ABOUT THIS TASK: Scan the material below for the string "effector". Report every line that has it.

DATA:
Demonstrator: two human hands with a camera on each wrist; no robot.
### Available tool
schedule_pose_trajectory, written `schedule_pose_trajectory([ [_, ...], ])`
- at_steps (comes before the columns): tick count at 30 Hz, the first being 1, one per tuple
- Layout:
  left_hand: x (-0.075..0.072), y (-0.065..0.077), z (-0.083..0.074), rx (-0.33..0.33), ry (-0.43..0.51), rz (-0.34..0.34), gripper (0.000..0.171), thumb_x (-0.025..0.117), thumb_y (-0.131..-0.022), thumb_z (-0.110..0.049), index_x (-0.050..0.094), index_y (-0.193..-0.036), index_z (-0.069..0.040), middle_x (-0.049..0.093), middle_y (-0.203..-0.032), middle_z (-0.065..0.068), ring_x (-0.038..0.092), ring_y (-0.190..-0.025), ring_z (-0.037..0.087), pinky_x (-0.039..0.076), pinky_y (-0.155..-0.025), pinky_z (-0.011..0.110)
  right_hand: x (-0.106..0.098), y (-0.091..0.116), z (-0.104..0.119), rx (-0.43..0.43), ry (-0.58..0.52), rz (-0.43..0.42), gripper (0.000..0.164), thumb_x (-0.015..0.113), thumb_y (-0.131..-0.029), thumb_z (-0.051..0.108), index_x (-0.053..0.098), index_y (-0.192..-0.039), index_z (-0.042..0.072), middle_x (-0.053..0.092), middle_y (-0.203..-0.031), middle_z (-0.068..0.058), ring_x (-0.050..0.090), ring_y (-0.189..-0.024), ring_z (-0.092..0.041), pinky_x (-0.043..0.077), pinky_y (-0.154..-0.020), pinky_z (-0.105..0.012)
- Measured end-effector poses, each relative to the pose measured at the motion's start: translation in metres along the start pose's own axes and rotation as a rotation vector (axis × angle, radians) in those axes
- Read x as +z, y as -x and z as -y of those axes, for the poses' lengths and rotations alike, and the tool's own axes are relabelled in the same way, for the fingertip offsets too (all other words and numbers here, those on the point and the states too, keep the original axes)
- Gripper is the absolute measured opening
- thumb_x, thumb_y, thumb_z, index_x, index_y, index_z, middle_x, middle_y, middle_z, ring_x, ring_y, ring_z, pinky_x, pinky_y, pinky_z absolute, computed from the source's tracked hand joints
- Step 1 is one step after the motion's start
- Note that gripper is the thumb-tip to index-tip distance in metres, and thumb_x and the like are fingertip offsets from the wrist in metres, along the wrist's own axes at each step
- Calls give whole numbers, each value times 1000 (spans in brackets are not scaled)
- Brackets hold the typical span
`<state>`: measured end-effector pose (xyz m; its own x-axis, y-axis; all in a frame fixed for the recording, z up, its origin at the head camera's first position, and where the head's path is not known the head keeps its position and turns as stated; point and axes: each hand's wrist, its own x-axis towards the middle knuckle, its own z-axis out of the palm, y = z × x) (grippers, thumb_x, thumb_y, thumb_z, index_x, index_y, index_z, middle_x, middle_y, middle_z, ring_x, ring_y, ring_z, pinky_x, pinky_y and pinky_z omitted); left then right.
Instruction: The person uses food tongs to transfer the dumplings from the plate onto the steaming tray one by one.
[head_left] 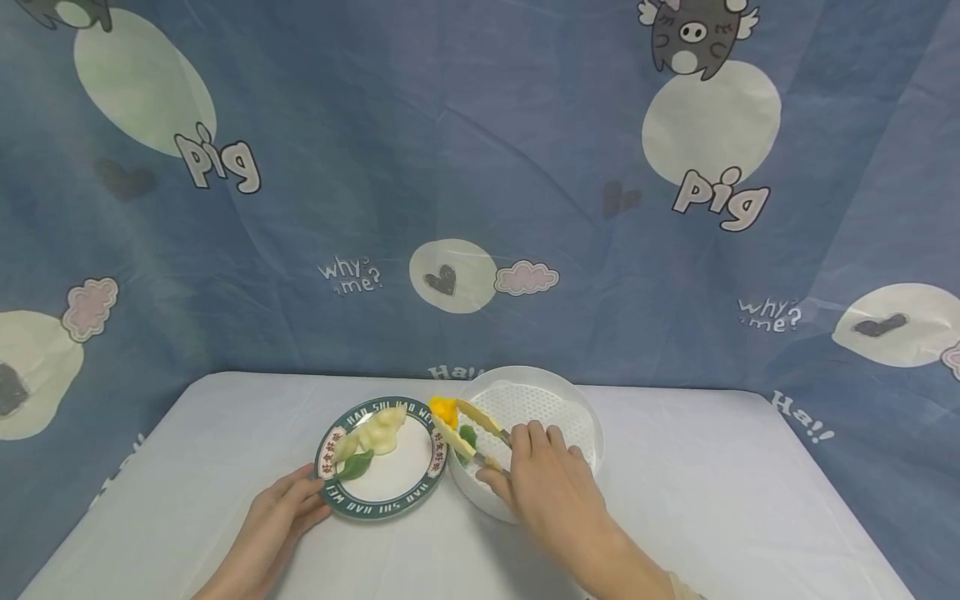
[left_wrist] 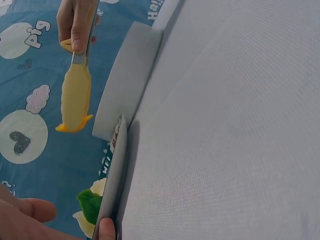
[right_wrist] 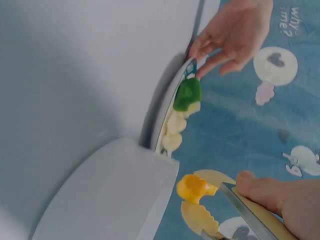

ANSWER BOX:
- Measured end-effector poses, each relative to the pose measured at the motion's start: translation in metres along the start pose's own axes and rotation as a rotation vector (axis × angle, radians) in those axes
`<state>`: measured end-effector pose (xyz m; its own x-axis, y-axis; all in a frame fixed for the recording, z up, its origin at the head camera's first position, and where the head's path is not known the head keeps its position and turns as stated; point and axes: each hand's wrist, its own x-axis towards the middle knuckle, its own z-axis out of the palm, y = z × x) (grippers, thumb_x, thumb_y, thumb_z, index_x, index_y, index_z, middle_x, middle_y, middle_z, ring_x, ring_y, ring_z, pinky_x, pinky_y and pinky_z omitted); left then right.

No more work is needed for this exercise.